The demonstrations about Pablo Hasél are a symptom of a very millennial phenomenon: there is little protest and what there is of it is bad. Observers in Madrid’s Plaza del Sol and on the Ramblas in Barcelona are asking themselves why we are coming out now in favour of a rapper and not much sooner because of rent, pensions, or youth unemployment. It may be that so far, in this century, there hasn´t been a greater political riddle than this one.  Because the normal thing is for generations to demonstrate often and robustly. And, as time goes on, to elbow their way through the crowd, leaving their sediment in history. With us, it’s little of the one and little of the other.

Let’s take our parents, the baby boomers, as an example. The history of the second half of the 20th-century onwards is practically their biography. Between Beatlemania and Vietnam, Woodstock and the New Left, the pot-smoking teenagers of give peace a chance and the Wall Street rush of the thirty-year-old cokeheads, that first mortgage in the suburbs and the third one in the heart of the city, and the inflation of the seventies and the secure pension of the present, there is no decade that can be understood without them.

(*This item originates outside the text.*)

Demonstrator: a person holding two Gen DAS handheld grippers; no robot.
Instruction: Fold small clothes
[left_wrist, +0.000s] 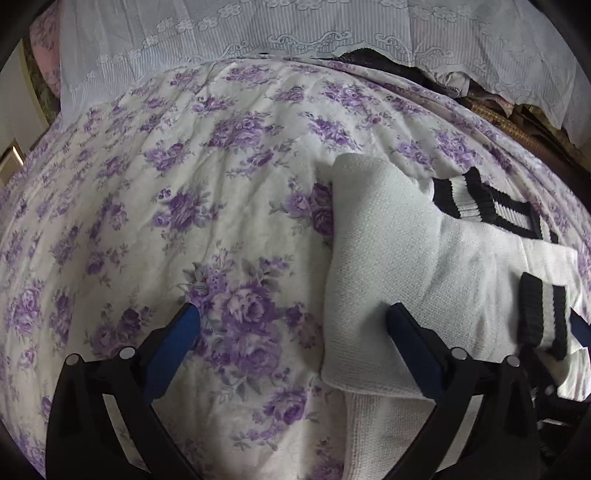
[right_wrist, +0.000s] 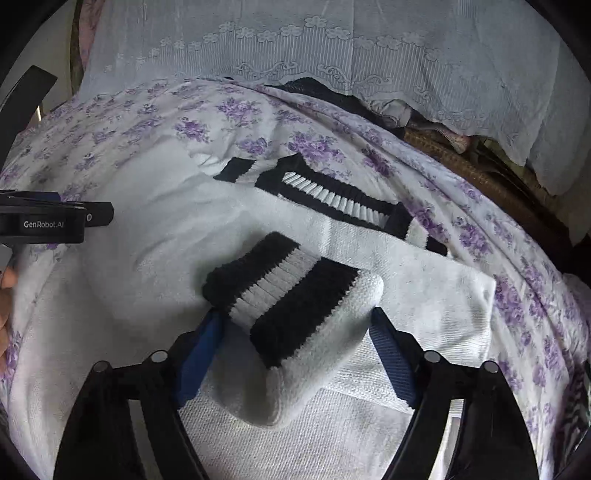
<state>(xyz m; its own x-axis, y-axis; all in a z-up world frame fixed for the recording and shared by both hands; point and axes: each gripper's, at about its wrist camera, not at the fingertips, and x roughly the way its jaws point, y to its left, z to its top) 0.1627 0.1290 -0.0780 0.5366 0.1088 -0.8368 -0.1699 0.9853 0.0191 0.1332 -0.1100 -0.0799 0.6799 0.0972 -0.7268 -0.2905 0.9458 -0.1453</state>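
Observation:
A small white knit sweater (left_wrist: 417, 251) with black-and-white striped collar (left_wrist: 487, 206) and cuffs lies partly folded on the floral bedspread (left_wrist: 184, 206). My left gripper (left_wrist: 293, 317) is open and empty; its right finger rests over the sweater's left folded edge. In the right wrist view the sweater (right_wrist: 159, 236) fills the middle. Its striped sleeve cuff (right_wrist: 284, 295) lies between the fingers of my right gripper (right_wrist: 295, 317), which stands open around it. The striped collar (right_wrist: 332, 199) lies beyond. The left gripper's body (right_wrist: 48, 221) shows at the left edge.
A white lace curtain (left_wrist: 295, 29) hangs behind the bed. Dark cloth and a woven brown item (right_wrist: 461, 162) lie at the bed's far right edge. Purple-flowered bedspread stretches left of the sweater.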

By comparison, what footprints have we left behind? We’re old enough, I should think, to have left one or two. Our generation’s demographic peak —in 1991, when I was born—was already thirty years ago. But we haven´t produced a Hendrix, a Clinton, or a García Márquez. The rise, in Spain, of parties like Podemos (a phenomenon that has been replicated in various other countries) is not enough to substitute for the spring of 68. Not just becasue of its size, but above all because of its orientation. All that was a visionary thrust, this is an outdated repeat.

The riddle is bigger for the comparative injury. The mortgaged generation par excellence has spawned a generation that is forced to rent. The broadest middle class in history has given way to the most underemployed youth since the 20th-century interwar period. These tensions, which have been exacerbated by the pandemic, are written into the law, the labor unions, social security and the interest rates.  But we haven’t taken to the streets. We have put up and shut up.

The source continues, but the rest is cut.